SKILL.md

When to Use

User wants to convert text to spoken audio

User asks for "read aloud", "TTS", "text to speech", "voice narration"

User says "朗读", "配音", "语音合成"

User wants multi-speaker scripted audio or dialogue

When NOT to Use

User wants a podcast-style discussion with topic exploration (use /podcast)

User wants an explainer video with visuals (use /explainer)

User wants to generate an image (use /image-gen)

Purpose

Convert text into natural-sounding speech audio. Two paths:

Quick mode (--mode direct): Single voice, low-latency, sync. For casual chat, reading snippets, instant audio.

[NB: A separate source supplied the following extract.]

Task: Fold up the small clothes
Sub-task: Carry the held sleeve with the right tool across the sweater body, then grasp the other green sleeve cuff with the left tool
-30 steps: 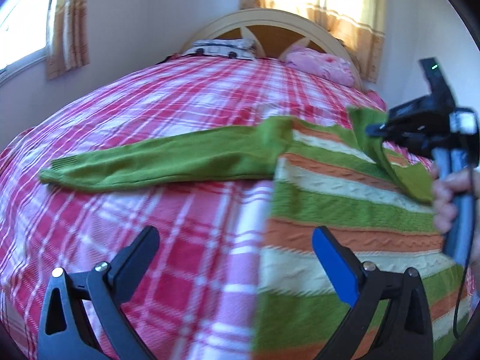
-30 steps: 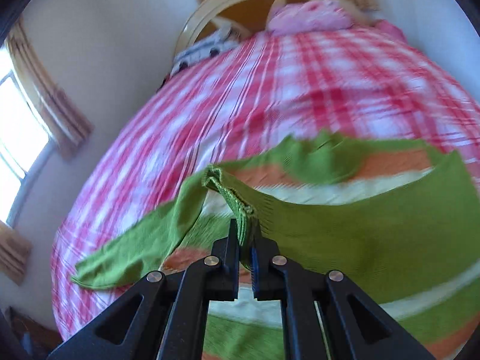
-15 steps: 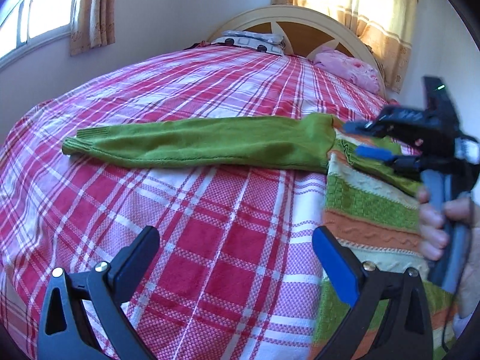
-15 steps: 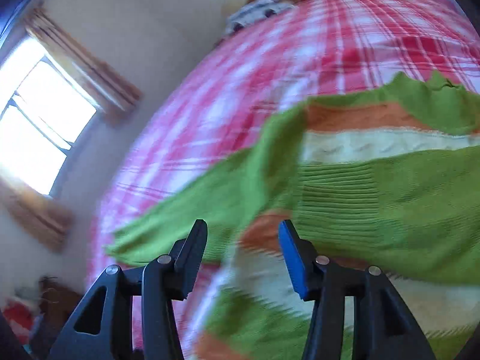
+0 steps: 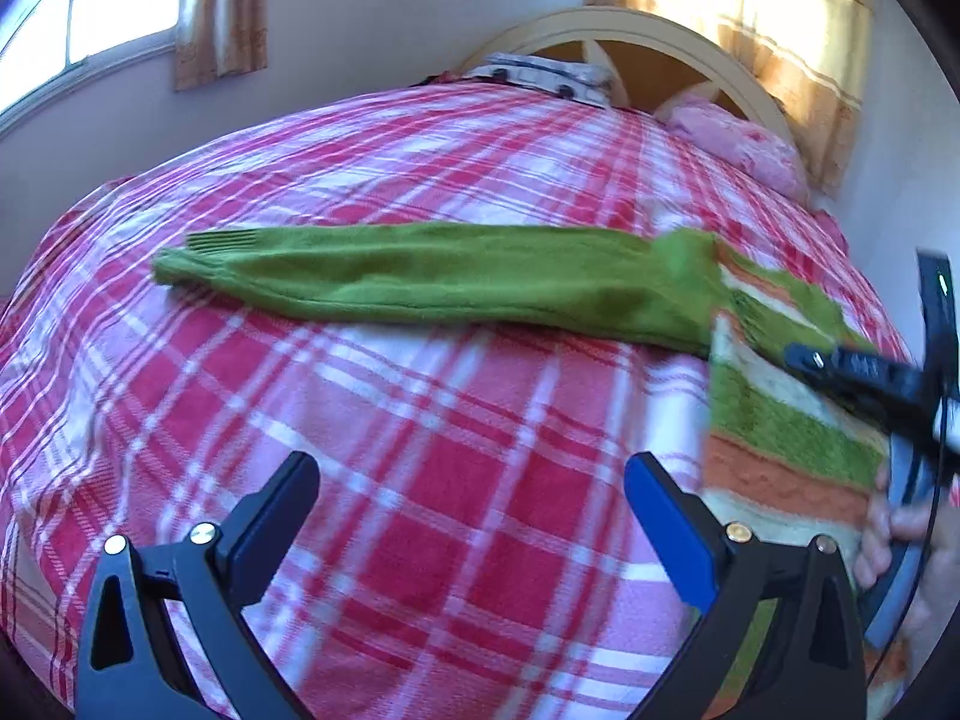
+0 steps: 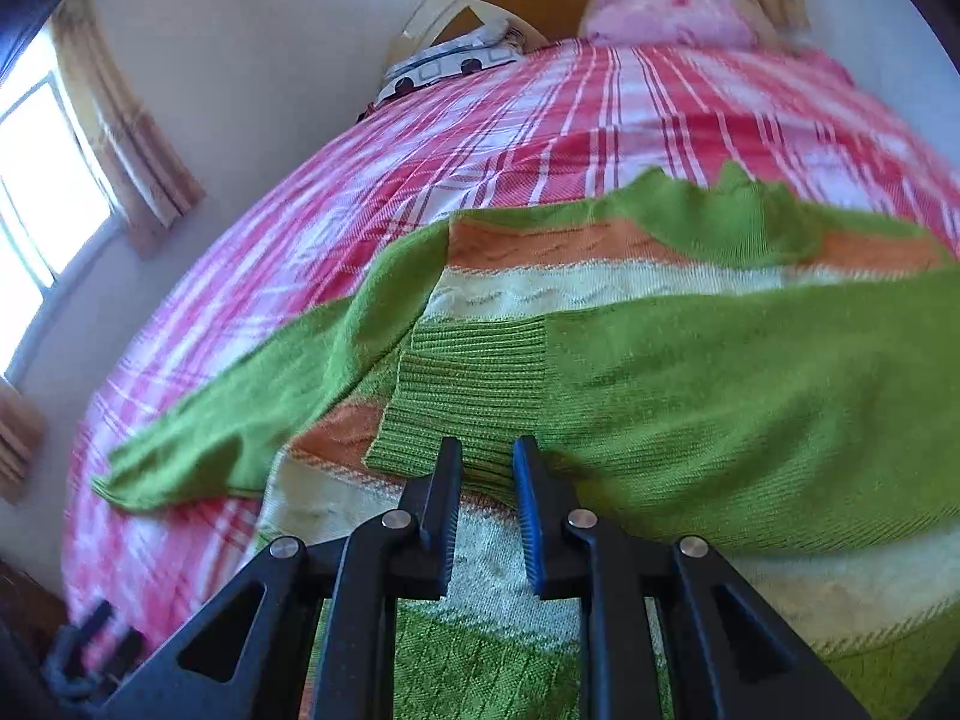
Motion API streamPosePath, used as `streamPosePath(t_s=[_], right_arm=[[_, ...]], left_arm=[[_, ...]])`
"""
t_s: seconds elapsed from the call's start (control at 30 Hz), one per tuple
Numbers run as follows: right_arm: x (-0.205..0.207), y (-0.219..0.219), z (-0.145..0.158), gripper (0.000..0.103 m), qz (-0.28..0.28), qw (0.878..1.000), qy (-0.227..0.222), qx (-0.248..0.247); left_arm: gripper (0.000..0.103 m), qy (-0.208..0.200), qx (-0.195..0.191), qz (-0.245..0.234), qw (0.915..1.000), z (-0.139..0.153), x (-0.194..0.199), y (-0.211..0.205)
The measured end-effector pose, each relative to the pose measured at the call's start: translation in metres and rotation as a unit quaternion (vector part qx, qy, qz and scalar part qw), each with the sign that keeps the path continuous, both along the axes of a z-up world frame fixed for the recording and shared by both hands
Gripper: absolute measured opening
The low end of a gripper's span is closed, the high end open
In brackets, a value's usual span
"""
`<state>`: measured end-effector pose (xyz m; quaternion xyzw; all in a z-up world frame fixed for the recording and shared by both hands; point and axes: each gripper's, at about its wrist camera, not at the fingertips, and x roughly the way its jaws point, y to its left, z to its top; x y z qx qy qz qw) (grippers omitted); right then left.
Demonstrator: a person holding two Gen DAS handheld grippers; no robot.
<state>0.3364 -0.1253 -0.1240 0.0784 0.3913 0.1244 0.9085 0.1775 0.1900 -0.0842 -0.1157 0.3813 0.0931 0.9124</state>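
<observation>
A small knit sweater with green, orange and cream stripes lies flat on the bed. Its left green sleeve stretches out to the left over the blanket. Its right green sleeve lies folded across the striped body. My left gripper is wide open and empty, low over bare blanket to the left of the sweater body. My right gripper is open with a narrow gap, empty, just behind the folded sleeve's ribbed cuff. It also shows in the left wrist view, over the sweater.
The bed carries a red, pink and white plaid blanket. A pink pillow and a patterned pillow lie by the cream headboard. Curtained windows stand on the left wall and behind the bed.
My right gripper carried the right sleeve across the sweater body, let it go and opened, then narrowed its gap. My left gripper shifted left, off the sweater onto bare blanket.
</observation>
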Motion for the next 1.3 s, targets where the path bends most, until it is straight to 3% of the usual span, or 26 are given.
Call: streamPosePath(t_s=[0.1,0.23,0.27,0.37,0.5,0.57,0.6,0.67,0.7,0.8,0.9,0.97,1.17,1.3], right_arm=[[-0.007,0.005,0.000,0.024,0.000,0.999,-0.013,-0.031],[-0.012,0.018,0.001,0.064,0.027,0.998,-0.027,-0.055],[-0.013,0.022,0.001,0.068,0.032,0.997,-0.030,-0.069],[-0.014,0.030,-0.001,0.068,0.027,0.994,-0.034,-0.100],[-0.013,0.023,-0.001,0.068,0.026,0.996,-0.034,-0.081],[-0.013,0.020,-0.001,0.068,0.025,0.997,-0.033,-0.071],[-0.012,0.020,-0.002,0.068,0.025,0.997,-0.032,-0.069],[-0.012,0.020,-0.002,0.068,0.025,0.997,-0.032,-0.068],[-0.012,0.021,-0.002,0.068,0.025,0.997,-0.032,-0.069],[-0.012,0.020,-0.002,0.068,0.026,0.997,-0.031,-0.066],[-0.011,0.018,-0.002,0.068,0.027,0.997,-0.031,-0.059],[-0.010,0.017,-0.003,0.068,0.027,0.998,-0.031,-0.054],[-0.010,0.014,-0.003,0.068,0.027,0.998,-0.031,-0.042],[-0.011,0.011,-0.002,0.068,0.026,0.999,-0.033,-0.030]], left_arm=[[0.103,-0.007,-0.032,0.048,0.9983,0.003,-0.002,0.037],[0.103,-0.032,-0.079,0.132,0.9875,0.010,-0.007,0.096],[0.103,-0.036,-0.086,0.147,0.9848,0.010,-0.008,0.105],[0.103,-0.055,-0.121,0.185,0.9738,0.009,-0.003,0.133],[0.101,-0.055,-0.167,0.213,0.9612,0.003,0.016,0.157],[0.092,-0.060,-0.201,0.225,0.9515,-0.005,0.029,0.164],[0.087,-0.059,-0.214,0.225,0.9487,-0.009,0.034,0.166],[0.067,-0.058,-0.234,0.221,0.9451,-0.014,0.043,0.163],[0.064,-0.059,-0.242,0.219,0.9434,-0.017,0.047,0.161],[0.060,-0.072,-0.235,0.231,0.9413,-0.020,0.055,0.164],[0.042,-0.079,-0.241,0.241,0.9367,-0.022,0.057,0.171],[0.014,-0.070,-0.238,0.242,0.9381,-0.026,0.060,0.175],[0.006,-0.071,-0.190,0.211,0.9562,-0.024,0.064,0.169],[0.006,-0.092,-0.138,0.168,0.9717,0.006,0.073,0.142]])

Script mode (--mode smart): Multi-speaker, per-segment voice assignment. For dialogue, audiobooks, scripted content.

Hard Constraints

Always check CLI auth following shared/cli-authentication.md

Follow shared/cli-patterns.md for CLI execution, errors, and interaction patterns

Never hardcode speaker IDs in CLI calls — use built-in defaults from shared/speaker-selection.md as fallback only; fetch from the speakers CLI when the user wants to change voice

Always read config following shared/config-pattern.md before any interaction

Always follow shared/speaker-selection.md for speaker selection (text table + free-text input)

Never save files to ~/Downloads/ or /tmp/ as primary output — save artifacts to the current working directory with friendly topic-based names (see shared/config-pattern.md § Artifact Naming)

Mode Detection

Determine the mode from the user's input automatically before asking any questions:

Signal

Mode

"多角色", "脚本", "对话", "script", "dialogue", "multi-speaker"

Script

Multiple characters mentioned by name or role

Script

Input contains structured segments (A: ..., B: ...)

Script

Single paragraph of text, no character markers

Quick

"读一下", "read this", "TTS", "朗读" with plain text

Quick

Ambiguous

Quick (default)

Interaction Flow

Step -1: CLI Auth Check

Follow shared/cli-authentication.md. If the CLI is not installed or the user is not logged in, auto-install and auto-login — never ask the user to run commands manually.

Step 0: Config Setup

Follow shared/config-pattern.md Step 0 (Zero-Question Boot).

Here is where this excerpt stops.